When I asked the ED resident how this had come to pass, she told me that he had missed his last two sessions of dialysis. And my reaction clarified to me further exactly who this person is that I don't like and am trying not to become, because there was a split second where I almost said, "Ok, here's what we're going to do - give him a gun, and he can just shoot himself."
This is an awful, selfish thing to think, and all I can say in my defense is that I realized it immediately and instead said, "All right, I'll be there in fifteen minutes." And when I talked to him, of course, it was immediately clear that there were a number of reasons why he had missed his dialysis and all of them were poignant and understandable.
Thank God I have clinic twice a week - pediatrics on Monday, where I mainly see vibrant Chicano health, and my own clinic on Thursday, where I see my increasingly well-known and well-managed panel of primary care patients. In clinic I can see many potential futures where I'm a compassionate physician working together with the sick to overcome the barriers between them and the health they want. And it's nice to be reminded that there are many alternatives to becoming was the intern who blithely accused Mr. C. of "medication non-compliance" after discharging him with no prescriptions, or the resident who almost said something horrendously insensitive about inciting the suicide of a poor devout man who's just trying to live with an awful disease in a world which makes insane and unfulfillable demands on him.

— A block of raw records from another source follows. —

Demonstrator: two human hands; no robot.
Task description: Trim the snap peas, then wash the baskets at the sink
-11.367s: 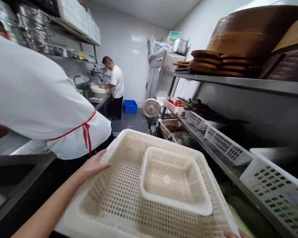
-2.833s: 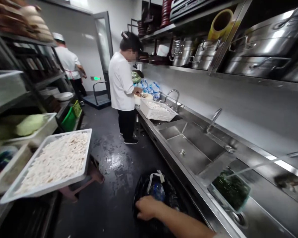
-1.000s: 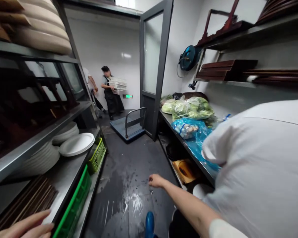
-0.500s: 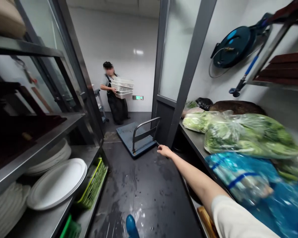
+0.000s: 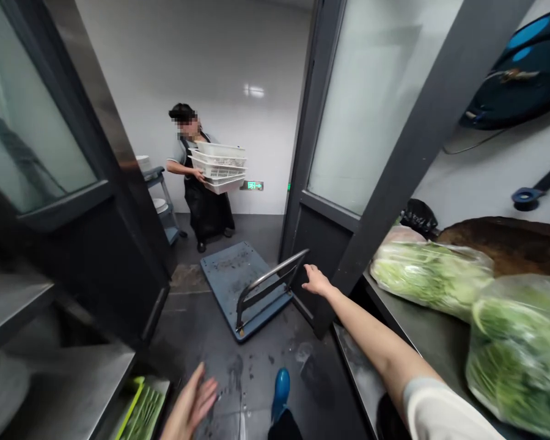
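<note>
Straight ahead of you, in the middle of the scene, a flat blue platform cart [image 5: 236,263] stands on the dark, wet-looking floor [image 5: 211,342]. Its metal push handle [image 5: 272,273] rises from the near edge, slanting up toward the right. Your right hand [image 5: 316,281] reaches in from the right, arm outstretched, fingers loose and unclenched around nothing. The fingertips point left, just beside the right end of the handle — whether they touch it you cannot tell from this angle. The cart's deck spreads left of that hand and beyond it.

Your left hand [image 5: 192,400] is low at the near edge, left of centre, palm turned inward and fingers spread, released, over the floor. The cart lies farther off from it, ahead and to the right. A yellow-green basket [image 5: 142,409] sits near this hand, on its left. Between your hands, a blue boot [image 5: 281,388] shows on the floor.

Just right of the cart is a grey-framed door [image 5: 325,244] with a frosted pane. Beyond the cart, far and slightly left, a co-worker [image 5: 206,214] in a dark apron carries stacked white baskets [image 5: 220,171]. On the right, a metal counter [image 5: 433,321] bears clear bags of leafy greens [image 5: 426,275].
</note>
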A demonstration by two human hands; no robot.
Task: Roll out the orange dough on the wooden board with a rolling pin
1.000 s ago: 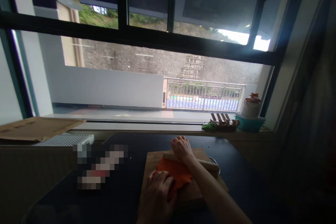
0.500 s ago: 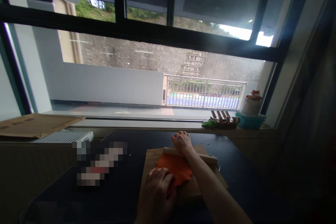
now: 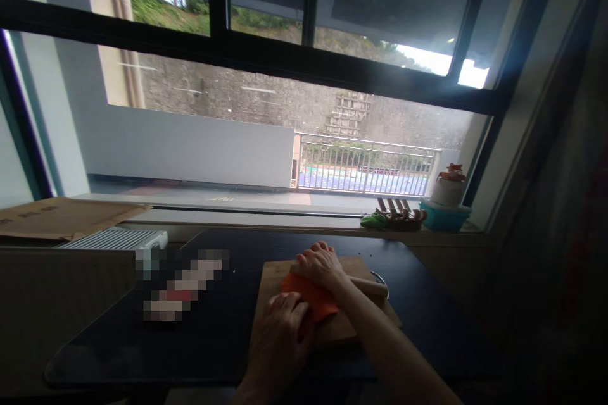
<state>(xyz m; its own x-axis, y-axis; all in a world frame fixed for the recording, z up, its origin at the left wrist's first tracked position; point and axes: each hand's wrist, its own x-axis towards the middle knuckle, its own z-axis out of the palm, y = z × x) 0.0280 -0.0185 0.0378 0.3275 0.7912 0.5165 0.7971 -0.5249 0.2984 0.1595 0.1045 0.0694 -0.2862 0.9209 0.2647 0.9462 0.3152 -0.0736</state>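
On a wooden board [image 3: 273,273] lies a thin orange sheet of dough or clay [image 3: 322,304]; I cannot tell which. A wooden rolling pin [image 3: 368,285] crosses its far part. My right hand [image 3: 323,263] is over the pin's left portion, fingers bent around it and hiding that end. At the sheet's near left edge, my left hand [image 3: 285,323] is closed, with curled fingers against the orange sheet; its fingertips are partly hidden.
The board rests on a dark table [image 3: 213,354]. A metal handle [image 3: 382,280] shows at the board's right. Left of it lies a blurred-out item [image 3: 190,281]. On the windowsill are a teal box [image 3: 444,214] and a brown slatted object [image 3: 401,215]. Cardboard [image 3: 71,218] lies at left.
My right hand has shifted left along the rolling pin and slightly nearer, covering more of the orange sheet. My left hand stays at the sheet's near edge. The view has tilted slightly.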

I leave the renal service on Thursday, but much to my chagrin I will have to do this again at least one more time before I finish residency. I was tortured by this inevitability. . . and then I met Bobo. Bobo is an adolescent bonobo interned at the San Diego Zoo, who is much more personable and intelligent than Gorgo. He shows real potential, and after I liberate him tonight and install him in the modest but adequate quarters I have prepared for him in my closet, I will have a full year to teach him how to respond to patients' concerns with empathy and sophistication. Depending on how he looks in a lab coat (after I wax him,) there may even be a permanent position in it for the enterprising young thing. And a bonobo could do worse in the present economic crisis.